En ce qui concerne les crimes de guerre, la Convention demande que les nations qui l’ont endossée, comme la Grande-Bretagne et les Etats-Unis, « s’engagent à prendre toute mesure législative nécessaire pour fixer les sanctions pénales adéquates à appliquer aux personnes ayant commis, ou donné l’ordre de commettre, l’une ou l’autre des infractions graves à la présente Convention ». L’article 129 continue en statuant qu’un pays signataire « aura l’obligation de rechercher les personnes prévenues d’avoir commis, ou d’avoir ordonné de commettre, l’une ou l’autre de ces infractions graves, et elle devra les déférer à ses propres tribunaux, quelle que soit leur nationalité ».
C’est pourquoi le rapport Goldstone a appelé explicitement les pays signataires de la Convention de Genève à faire usage de leur « juridiction universelle » pour rechercher et poursuivre les Israéliens, tout comme les dirigeants du Hamas, qu’il accuse de crimes de guerre.
En réalité, les puissances impérialistes et leurs alliés agissent dans les faits comme une ligue internationale de criminels de guerre qui a pour but leur protection mutuelle.

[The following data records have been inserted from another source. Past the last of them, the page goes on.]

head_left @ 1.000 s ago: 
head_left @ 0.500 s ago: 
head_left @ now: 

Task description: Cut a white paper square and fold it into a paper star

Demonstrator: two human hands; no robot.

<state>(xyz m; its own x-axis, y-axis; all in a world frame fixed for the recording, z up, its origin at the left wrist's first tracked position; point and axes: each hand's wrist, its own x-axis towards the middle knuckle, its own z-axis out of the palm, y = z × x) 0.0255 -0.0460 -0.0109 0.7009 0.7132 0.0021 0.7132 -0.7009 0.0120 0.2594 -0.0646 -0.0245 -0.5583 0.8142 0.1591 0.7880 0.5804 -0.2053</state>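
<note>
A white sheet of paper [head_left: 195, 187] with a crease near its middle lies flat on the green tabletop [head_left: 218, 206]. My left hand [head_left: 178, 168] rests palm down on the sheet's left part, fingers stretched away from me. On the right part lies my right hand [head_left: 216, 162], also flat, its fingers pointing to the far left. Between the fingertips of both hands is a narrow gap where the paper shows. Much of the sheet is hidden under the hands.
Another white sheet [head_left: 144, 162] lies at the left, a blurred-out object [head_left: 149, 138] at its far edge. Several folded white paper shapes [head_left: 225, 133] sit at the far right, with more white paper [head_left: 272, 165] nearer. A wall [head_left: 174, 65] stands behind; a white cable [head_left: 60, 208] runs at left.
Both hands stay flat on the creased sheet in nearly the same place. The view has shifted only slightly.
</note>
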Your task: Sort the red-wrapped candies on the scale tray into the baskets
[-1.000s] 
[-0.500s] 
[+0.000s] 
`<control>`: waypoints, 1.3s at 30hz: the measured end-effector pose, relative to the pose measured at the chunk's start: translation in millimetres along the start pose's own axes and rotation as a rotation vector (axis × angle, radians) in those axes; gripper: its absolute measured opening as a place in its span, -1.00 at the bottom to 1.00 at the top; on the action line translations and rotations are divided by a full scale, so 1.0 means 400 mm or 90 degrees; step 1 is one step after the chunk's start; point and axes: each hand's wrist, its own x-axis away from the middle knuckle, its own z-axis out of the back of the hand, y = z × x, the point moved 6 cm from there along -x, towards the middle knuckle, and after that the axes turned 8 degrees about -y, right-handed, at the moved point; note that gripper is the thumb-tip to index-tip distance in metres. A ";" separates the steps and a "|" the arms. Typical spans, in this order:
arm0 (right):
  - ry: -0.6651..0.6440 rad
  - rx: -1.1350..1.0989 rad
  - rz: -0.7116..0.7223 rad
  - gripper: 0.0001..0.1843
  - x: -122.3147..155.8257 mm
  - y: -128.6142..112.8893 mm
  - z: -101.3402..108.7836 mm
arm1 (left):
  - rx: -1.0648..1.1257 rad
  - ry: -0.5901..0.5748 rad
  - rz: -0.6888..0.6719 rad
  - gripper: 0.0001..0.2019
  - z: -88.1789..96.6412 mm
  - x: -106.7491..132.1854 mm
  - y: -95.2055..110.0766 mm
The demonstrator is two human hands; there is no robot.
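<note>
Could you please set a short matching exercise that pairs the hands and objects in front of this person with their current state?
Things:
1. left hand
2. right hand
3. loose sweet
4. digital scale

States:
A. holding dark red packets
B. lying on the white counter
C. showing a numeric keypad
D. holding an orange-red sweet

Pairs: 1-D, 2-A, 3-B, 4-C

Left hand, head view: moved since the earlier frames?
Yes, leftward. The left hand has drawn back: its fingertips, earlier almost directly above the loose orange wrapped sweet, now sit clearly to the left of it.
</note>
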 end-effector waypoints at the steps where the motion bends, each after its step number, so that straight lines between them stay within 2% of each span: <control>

Voilà pourquoi les Etats-Unis rejettent l’application de la juridiction universelle dans le cas de ses alliés tout comme pour ses propres politiciens et militaires.
Brown et Miliband ont été très clairs qu’ils vont nier l’indépendance des cours dans le but d’empêcher toute poursuite pour crimes de guerre qui irait à l’encontre des intérêts stratégiques de l’impérialisme britannique. En agissant ainsi, ils espèrent sans doute échapper eux-mêmes à la possibilité d’être trainés devant la justice. Ils doivent savoir que leurs crimes sont trop importants pour qu’ils puissent éviter d’être poursuivis pour toujours.